For overviews of this work, see Read and Taylor 2001 and Read et al. 2000.
Phenotypic effects chemotherapy and vaccination on malaria parasites
- Experimental demonstration that subcurative doses of antimalarial drugs can induce surviving parasites to produce more transmission stages. In our hands, this had the effect of negating any transmission-blocking advantages of chemotherapy (Buckling et al. 1997, 1999, Buckling and Read 1999)
- Experimental demonstration of strain-specific transmission blocking immunity in rodent malaria (Buckling and Read 2001)
Immunity
- Experimental demonstration of strain-specific immunity in invertebrates (Little et al. 2003)
- Andrea and Gráinne to provide many more highlights over the next few years.
Hypotheses/Theory
- An argument that vaccination can prompt virulence evolution, so as to degrade the public health benefits of vaccines seen in clinical trials and possibly make things worse than the pre-vaccine era in the medium term (Gandon et al. 2001, 2002, 2003)
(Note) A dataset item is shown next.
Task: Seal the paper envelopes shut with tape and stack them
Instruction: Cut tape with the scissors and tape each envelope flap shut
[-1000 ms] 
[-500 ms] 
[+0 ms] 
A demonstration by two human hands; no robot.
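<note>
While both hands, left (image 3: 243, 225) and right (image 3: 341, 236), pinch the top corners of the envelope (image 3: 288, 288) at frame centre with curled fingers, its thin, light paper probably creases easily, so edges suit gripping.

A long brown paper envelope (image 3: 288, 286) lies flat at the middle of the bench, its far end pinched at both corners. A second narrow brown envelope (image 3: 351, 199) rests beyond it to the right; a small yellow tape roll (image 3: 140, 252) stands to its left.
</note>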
- The argument that chemotherapy could promote life history evolution in parasites, in clinically-beneficial and -harmful ways (Skorping and Read 1998).
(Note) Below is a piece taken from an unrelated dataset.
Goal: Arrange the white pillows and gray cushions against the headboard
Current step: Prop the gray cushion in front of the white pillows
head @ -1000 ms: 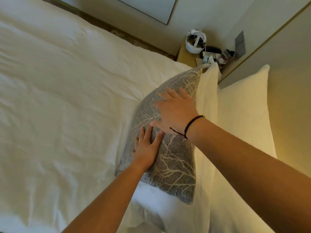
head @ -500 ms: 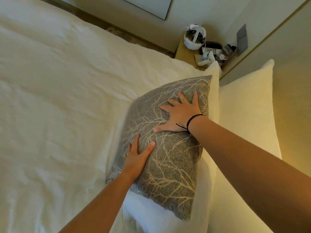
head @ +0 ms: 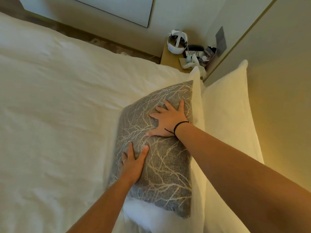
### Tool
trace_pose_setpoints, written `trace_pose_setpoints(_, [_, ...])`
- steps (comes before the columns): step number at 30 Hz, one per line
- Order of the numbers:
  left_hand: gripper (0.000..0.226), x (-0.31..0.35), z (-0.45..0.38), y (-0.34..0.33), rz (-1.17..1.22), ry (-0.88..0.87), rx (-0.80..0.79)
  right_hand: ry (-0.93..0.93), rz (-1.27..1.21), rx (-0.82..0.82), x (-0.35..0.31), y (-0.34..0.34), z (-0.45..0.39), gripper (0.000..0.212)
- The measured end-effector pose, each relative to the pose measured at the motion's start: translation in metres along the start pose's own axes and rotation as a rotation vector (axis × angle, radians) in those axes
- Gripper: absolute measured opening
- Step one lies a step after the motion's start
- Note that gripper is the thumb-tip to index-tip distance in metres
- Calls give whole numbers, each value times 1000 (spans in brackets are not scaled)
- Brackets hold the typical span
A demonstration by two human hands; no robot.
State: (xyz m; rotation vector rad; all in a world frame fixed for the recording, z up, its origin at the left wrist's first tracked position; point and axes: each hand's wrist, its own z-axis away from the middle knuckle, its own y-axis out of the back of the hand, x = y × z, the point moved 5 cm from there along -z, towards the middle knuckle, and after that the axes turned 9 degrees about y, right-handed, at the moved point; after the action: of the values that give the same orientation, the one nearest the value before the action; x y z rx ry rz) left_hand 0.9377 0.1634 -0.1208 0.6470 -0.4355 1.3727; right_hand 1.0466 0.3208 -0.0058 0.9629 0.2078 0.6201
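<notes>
White bed (head: pixel 58 115), gray cushion (head: pixel 165 174) (branch-patterned) under flat, spread left hand (head: pixel 133 165) and right hand (head: pixel 168 121).

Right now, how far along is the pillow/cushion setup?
Done: two white pillows, the back one and the front one, already stand against the headboard. In hand: the left hand and right hand press flat on one gray cushion, leaning on the front pillow. Left: settling this cushion; no other cushions are in view, so I can't tell what remains.

Gray, pale-branch-patterned cushion (head: pixel 161 169); white pillows (head: pixel 225 118)
</notes>
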Motion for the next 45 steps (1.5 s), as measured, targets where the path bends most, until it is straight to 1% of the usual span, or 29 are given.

- The idea of reproductive restraint in malaria parasites (Taylor and Read 1997)
- An adaptive explanation (yet to be falsified) of the apparently pointless and very hazardous migrations under taken through host tissues by nematode worms (Read and Skorping 1995).
- The question of why helminth immunogenetics, as opposed to host immunogenetics, was receiving no attention (Read and Viney 1996).
- Extension of sex allocation theory in the malaria context to incorporate wide range of population genetic structures and fertility insurance (Shutler and Read 1998, Nee et al. 2002, West et al. 2002)
- Making explicit the argument that the evolution of sex may well have multiple causes (Lively et al. 1999) - for a very large series of replies/abuse this article generated, see J. Evol. Biol. 12 1013-1055.